- TASK GOAL
In the data below, one line contains "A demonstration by" and a later one contains "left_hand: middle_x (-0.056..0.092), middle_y". Print both, with every line between them, exactly and alone.

- DATASET EXTRACT
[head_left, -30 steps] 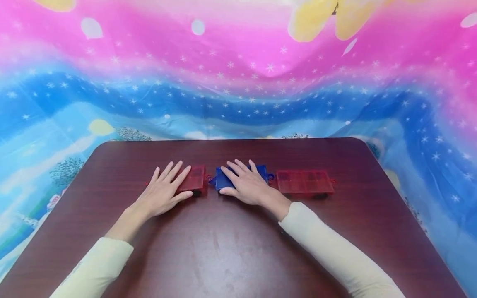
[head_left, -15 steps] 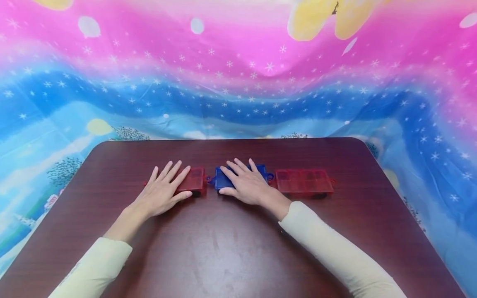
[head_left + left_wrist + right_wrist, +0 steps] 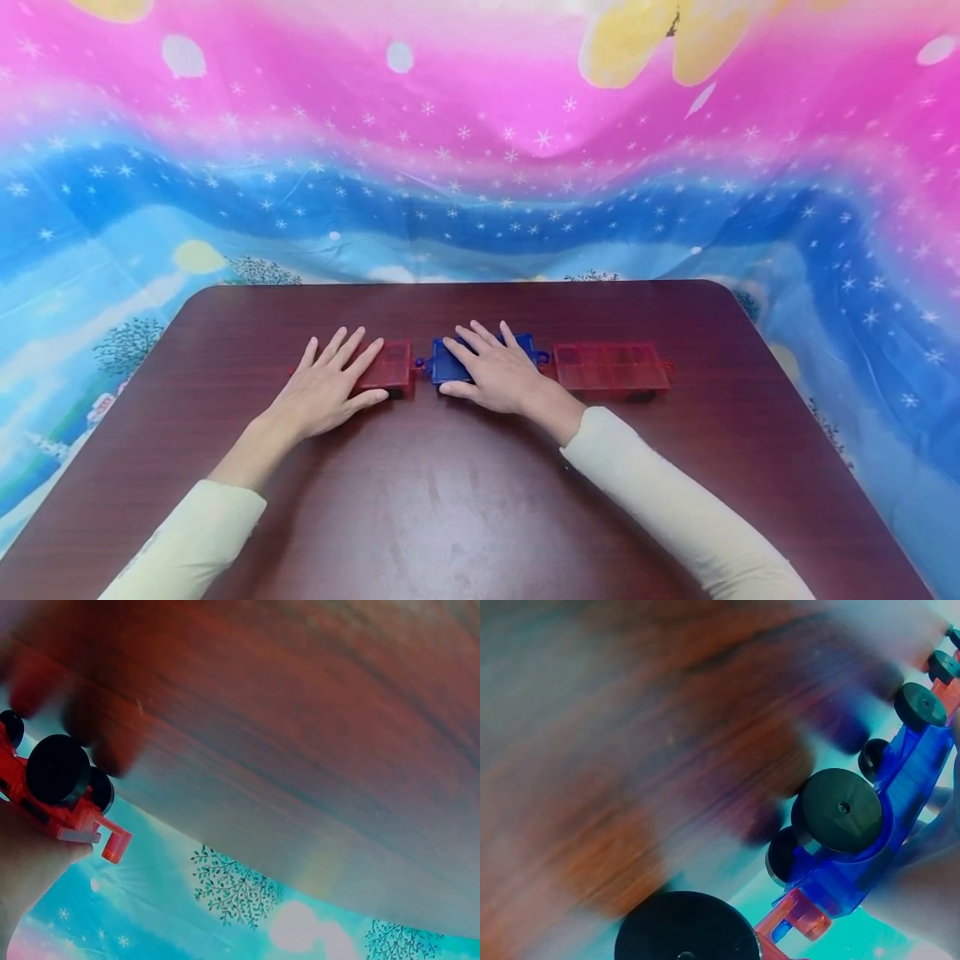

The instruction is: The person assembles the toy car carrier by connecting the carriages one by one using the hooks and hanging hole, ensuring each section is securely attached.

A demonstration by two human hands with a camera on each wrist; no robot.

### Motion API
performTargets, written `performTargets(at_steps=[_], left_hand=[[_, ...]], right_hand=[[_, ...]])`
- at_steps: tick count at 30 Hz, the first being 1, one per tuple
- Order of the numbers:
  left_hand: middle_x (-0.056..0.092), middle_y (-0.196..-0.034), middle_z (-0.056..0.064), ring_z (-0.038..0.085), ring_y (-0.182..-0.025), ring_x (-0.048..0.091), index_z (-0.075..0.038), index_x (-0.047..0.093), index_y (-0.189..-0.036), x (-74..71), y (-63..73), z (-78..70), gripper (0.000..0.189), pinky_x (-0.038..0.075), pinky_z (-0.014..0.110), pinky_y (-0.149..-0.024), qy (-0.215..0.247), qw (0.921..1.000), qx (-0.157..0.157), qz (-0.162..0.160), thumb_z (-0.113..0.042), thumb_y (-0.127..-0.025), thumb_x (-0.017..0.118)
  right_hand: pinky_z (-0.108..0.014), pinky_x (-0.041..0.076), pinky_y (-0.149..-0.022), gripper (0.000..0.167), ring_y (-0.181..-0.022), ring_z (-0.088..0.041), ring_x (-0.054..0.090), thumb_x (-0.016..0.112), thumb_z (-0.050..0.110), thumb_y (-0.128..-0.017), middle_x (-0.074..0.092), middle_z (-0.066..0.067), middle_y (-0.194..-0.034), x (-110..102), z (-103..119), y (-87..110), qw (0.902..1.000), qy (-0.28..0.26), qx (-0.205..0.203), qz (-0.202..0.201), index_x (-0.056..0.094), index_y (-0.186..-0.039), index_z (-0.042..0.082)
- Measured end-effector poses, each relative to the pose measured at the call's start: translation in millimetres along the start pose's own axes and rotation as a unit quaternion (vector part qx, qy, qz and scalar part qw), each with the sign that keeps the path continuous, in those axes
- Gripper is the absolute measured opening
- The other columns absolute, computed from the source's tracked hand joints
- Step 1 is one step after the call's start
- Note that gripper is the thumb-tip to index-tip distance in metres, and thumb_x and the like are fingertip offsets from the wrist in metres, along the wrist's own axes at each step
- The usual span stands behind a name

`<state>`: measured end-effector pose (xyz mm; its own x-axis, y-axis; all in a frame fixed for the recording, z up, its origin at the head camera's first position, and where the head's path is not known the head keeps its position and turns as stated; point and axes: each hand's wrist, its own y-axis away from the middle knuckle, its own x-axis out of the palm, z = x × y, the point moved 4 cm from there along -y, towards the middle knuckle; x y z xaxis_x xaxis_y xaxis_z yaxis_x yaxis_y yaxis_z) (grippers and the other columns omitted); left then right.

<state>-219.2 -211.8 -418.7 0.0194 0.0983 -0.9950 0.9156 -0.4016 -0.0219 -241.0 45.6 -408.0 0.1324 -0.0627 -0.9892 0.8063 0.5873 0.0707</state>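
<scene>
Three translucent plastic toy wagons stand in a row across the table in the head view. My left hand [image 3: 318, 390] lies with spread, straight fingers over the left red wagon [image 3: 393, 367], covering much of it. Over the blue wagon [image 3: 447, 368] in the middle rests my right hand [image 3: 501, 375], its fingers also spread. The right red wagon [image 3: 611, 367] is untouched. In the left wrist view, black wheels and a hook show on the red wagon [image 3: 71, 817]. The right wrist view shows the blue wagon [image 3: 919, 769] on black wheels, its end meeting a red hook [image 3: 810, 915].
The dark brown table [image 3: 450, 500] has rounded far corners. Behind it hangs a pink and blue printed cloth [image 3: 480, 167]. A blue coupling [image 3: 420, 364] lies between the left red and blue wagons, and another loop [image 3: 542, 358] sits at the blue wagon's right end.
</scene>
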Motion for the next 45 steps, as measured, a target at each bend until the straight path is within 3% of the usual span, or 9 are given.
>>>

- WRITTEN ANSWER
A demonstration by two human hands with a camera on each wrist; no robot.

### Motion API
performTargets, written `performTargets(at_steps=[_], left_hand=[[_, ...]], right_hand=[[_, ...]])`
- at_steps: tick count at 30 Hz, the first being 1, one per tuple
- Order of the numbers:
  left_hand: middle_x (-0.056..0.092), middle_y (-0.196..-0.034), middle_z (-0.056..0.064), ring_z (-0.038..0.085), ring_y (-0.182..-0.025), ring_x (-0.048..0.091), index_z (-0.075..0.038), index_x (-0.047..0.093), index_y (-0.189..-0.036), x (-74..71), y (-63..73), z (-78..70), gripper (0.000..0.189), pinky_x (-0.038..0.075), pinky_z (-0.014..0.110), pinky_y (-0.149..-0.024), qy (-0.215..0.247), qw (0.921..1.000), qx (-0.157..0.157), qz (-0.162..0.160), thumb_z (-0.113..0.042), thumb_y (-0.127..-0.025), thumb_x (-0.017..0.118)

What came before is the complete response.